Prime Minister Hun Sen took time out from a speech ostensibly about labour rights yesterday to revisit old grievances with the US – slamming it for its destructive role in Cambodia before the Khmer Rouge takeover, and even inviting Ambassador William Heidt to personally inspect two chemical bombs unearthed in Svay Rieng province earlier this year.
The premier’s words are the latest jabs at the US government, which finds itself at the centre of a political crackdown that has seen US-backed independent radio stations closed, the American-funded National Democratic Institute kicked out and opposition leader Kem Sokha jailed on “treason” charges – allegedly for conspiring with the US to topple the government. The only evidence the government has produced of the purported collusion is a 2013 video in which Sokha says the US helped him to hone his political message.
Those tensions were compounded by friction over the US’s controversial deportation of Cambodian felons residing on its soil. Cambodia’s recent hesitation in accepting the deportees prompted the US to ban visas for certain Foreign Ministry officials. On Tuesday, the Cambodian government responded by formally suspending cooperation in repatriating the remains of American soldiers who died in the country during the Vietnam War.
The premier addressed the issue again yesterday, saying the US only cared about recovering the remains of its fallen soldiers and recuperating outstanding debt accrued during the Lon Nol regime.

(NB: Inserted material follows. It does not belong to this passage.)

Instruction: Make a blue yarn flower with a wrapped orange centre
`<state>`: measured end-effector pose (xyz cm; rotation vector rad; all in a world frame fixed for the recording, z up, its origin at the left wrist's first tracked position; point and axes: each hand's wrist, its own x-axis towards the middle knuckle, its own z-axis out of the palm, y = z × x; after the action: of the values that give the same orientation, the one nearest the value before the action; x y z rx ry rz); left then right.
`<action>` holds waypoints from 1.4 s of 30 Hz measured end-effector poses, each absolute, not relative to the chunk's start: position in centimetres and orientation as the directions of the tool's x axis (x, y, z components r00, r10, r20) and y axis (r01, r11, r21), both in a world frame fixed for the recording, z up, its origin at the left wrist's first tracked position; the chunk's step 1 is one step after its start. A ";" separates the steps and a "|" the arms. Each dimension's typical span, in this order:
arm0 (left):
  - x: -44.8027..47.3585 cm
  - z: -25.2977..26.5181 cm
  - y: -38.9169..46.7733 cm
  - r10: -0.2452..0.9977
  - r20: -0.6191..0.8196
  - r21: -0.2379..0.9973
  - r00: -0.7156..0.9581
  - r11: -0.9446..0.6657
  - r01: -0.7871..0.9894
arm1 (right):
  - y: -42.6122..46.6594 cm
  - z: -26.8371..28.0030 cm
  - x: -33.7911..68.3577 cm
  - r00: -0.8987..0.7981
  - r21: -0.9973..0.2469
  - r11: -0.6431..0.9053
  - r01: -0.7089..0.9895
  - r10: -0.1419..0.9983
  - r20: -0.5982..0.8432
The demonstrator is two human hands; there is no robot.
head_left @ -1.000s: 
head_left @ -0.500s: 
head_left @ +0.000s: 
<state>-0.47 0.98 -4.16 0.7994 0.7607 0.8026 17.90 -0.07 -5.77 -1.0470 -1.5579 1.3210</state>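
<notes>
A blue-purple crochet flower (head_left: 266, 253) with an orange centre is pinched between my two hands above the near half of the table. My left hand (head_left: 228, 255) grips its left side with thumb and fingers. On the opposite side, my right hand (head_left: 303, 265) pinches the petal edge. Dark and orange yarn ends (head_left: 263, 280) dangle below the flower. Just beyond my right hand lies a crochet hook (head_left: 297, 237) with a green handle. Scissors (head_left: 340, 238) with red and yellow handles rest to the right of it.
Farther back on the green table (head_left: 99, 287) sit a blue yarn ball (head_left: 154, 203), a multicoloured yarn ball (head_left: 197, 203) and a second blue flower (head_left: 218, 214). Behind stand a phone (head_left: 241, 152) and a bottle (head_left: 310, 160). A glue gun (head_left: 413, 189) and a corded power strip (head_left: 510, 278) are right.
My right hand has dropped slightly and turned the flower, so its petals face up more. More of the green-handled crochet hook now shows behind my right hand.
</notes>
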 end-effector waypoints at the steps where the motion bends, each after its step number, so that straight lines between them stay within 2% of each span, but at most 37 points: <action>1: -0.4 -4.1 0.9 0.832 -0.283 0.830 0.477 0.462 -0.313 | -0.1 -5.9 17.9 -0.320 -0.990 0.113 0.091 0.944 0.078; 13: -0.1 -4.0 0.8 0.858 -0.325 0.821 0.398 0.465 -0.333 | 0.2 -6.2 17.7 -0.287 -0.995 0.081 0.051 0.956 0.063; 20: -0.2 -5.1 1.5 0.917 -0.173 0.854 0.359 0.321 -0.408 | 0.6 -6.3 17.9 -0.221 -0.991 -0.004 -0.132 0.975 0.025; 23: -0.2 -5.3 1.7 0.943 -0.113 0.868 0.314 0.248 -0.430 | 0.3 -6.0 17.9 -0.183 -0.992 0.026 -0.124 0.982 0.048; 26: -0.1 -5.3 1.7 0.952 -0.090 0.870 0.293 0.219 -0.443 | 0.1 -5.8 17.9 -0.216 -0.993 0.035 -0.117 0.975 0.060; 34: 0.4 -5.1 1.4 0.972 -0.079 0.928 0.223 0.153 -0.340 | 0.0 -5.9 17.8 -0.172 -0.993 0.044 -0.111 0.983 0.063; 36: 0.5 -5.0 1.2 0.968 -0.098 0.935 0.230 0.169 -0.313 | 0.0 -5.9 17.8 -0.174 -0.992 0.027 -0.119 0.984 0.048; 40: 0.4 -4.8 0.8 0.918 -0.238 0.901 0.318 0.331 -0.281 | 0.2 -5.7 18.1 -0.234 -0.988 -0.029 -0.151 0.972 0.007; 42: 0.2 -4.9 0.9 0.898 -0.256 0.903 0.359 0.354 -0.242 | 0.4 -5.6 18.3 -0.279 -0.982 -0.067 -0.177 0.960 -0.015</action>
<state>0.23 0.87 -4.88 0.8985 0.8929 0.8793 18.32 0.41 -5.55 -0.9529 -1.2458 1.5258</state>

The premier has repeatedly criticised the US for not forgiving its debts, which total more than $500 million, citing the damage inflicted on the country through bombing and its role in supporting the corrupt Lon Nol regime. “If it is possible, not only take the bones, but also help bring the remaining bombs in Cambodia back to the US,” Hun Sen said.
“[The US] thinks only about getting the money back . . . but for the bombs, they don’t want it back; they just advise [Cambodia] to follow democracy. When they came to kill Cambodians, they did not talk about democracy,” added the premier, himself a former member of the Khmer Rouge, which was targeted by US bombing in the early 1970s.
The US Embassy declined to comment yesterday, but referred to a statement from Heidt earlier this month, in which he said the US is “committed” to addressing its war era legacy, and has provided over $160 million to this end.
“Half of that money has gone to clearing ordnance dropped by US planes . . . But the other half has gone to clearing Chinese, Soviet and Vietnamese mines in the west – minefields that are 10 times more deadly,” the statement said.
The prime minister yesterday specifically mentioned two chemical bombs uncovered in Svay Rieng province’s Romeas Hek district in January that have yet to be moved. The drums contain CS, a type of tear gas.
Hun Sen claimed the chemical could cause serious health problems to villagers, and could even cause deformities in exposed children. No research has linked tear gas to birth defects, but a Post investigation in Svay Rieng province last month found deformities consistent with exposure to Agent Orange, a chemical defoliant used by the US during the Vietnam War. “It is the responsibility of the US. It cannot be ignored. You come and create problems for others,” Hun Sen said.
Cambodia Mine Action Centre President Heng Ratana wrote yesterday on Facebook that America had a “duty” to assist Cambodia to remove the bombs because both countries are signatories to the Organisation for the Prohibition of Chemical Weapons (OPCW), which has prohibited CS as “a method of warfare”.
“If a State Party considers that a [riot control agent] has been used against it as a method of warfare, it has the right to request assistance from the OPCW,” according to the body’s website.
Ly Thuch, secretary-general of the Cambodia Mine Action and Victim Assistance Authority, said Cambodia may do just that. “We are open to meeting the organisation to see how we could deal with the problem,” he said.
The OPCW did not respond to requests for comment.
However, Ear Sophal, an associate professor of diplomacy and world affairs at Occidental College, said the current criticism of the US was unfair and politically motivated.
“How much have the Chinese, Russians and Vietnamese given to demining in Cambodia? Why no criticism of these three? Ah, and why no criticism of the debt owed to the Russians which is actually . . . three times what Cambodia owes the US!” he said via email.